Don’t underestimate the power of the ads you see in person and online. They are shaping the way we think about our own happiness and satisfaction, as well as our children’s. Most of the tangible gifts we give will break, go out of fashion, get too small, get lost, and become defunct for any number of reasons. Not one of them is eternal. I had to ask Google which toys were popular fifteen years ago, because I no longer remember. The Leapster, FurReals, and American Girl dolls felt important then, but they are largely forgotten now. Even our more lasting presents like time or experiences together have their limits; pictures get lost, memories fade, and something bigger and better calls from around the corner. Gifts are good, but that must-have feeling is the result of effective marketing, not what’s actually true.

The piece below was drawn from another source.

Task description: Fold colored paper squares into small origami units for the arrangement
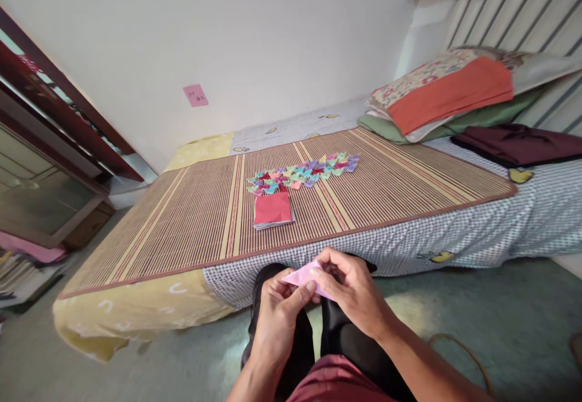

Only one gift can really satisfy.
We and our children and everyone else on our gift lists was made by God and for God.[2] A truly full life only comes through personally knowing and walking with our Savior.[3] As the ancient theologian Augustine said, “Our hearts are restless until they find their rest in you.” Again, gifts are good, but we must remember that no material object will bring the soul-deep satisfaction we all long for. As moms, let’s not expect our gifts to deliver more than they are able to.
We are not what we give or receive this season.
In a culture that prizes both material possessions and outward image, it’s easy to believe we are only as valuable as what we own. We can subconsciously equate our worth and place in society with what we have. It’s easy to feel less-than if our kids’ clothes or the gifts we give are off-brand. These sneaky and sinister thoughts come a hundred times a day: I need that water bottle. My kid should have that backpack. I can’t give her that candle—it’s not the nice one. Rather than allowing our pride and shame to rise and fall with what we have, let’s hold tightly to what’s true. All humans are infinitely worthy because we are made in God’s image. We who are in Christ are already accepted and that will never, ever change. Our value and worth are not in what we give or receive.
Whether we are the mom who sprints into the stores at the crack of dawn on Black Friday, “adds to cart” in PJs on Cyber Monday, or doesn’t plan gift-giving until a week before Christmas, let’s all do this: let’s minimize our exposure to what’s hurtful and maximize our exposure to what’s helpful.
Here’s what I mean. As we seek to honor the Lord and love others this shopping season, let’s minimize the messages that will derail us. Let’s reject the voices that encourage us to spend limitlessly or to wrap our identities up in what we buy or give or do. This may mean limiting time online, limiting trips to Target, or limiting visits with friends who tempt us to envy or feel less-than.
And then, let’s maximize the messages that remind us of what’s good and beautiful and true. Let’s soak in the Word that became flesh. Let’s behold the babe in the manger. Let’s rehearse over and over that only God can satisfy. Let’s place ourselves and our children under the waterfall of God’s grace and fix our eyes on him.
By all means, let’s give and do and decorate and celebrate. But we can do so from rest and love and security in our newborn King. This Christmas and always, he is enough.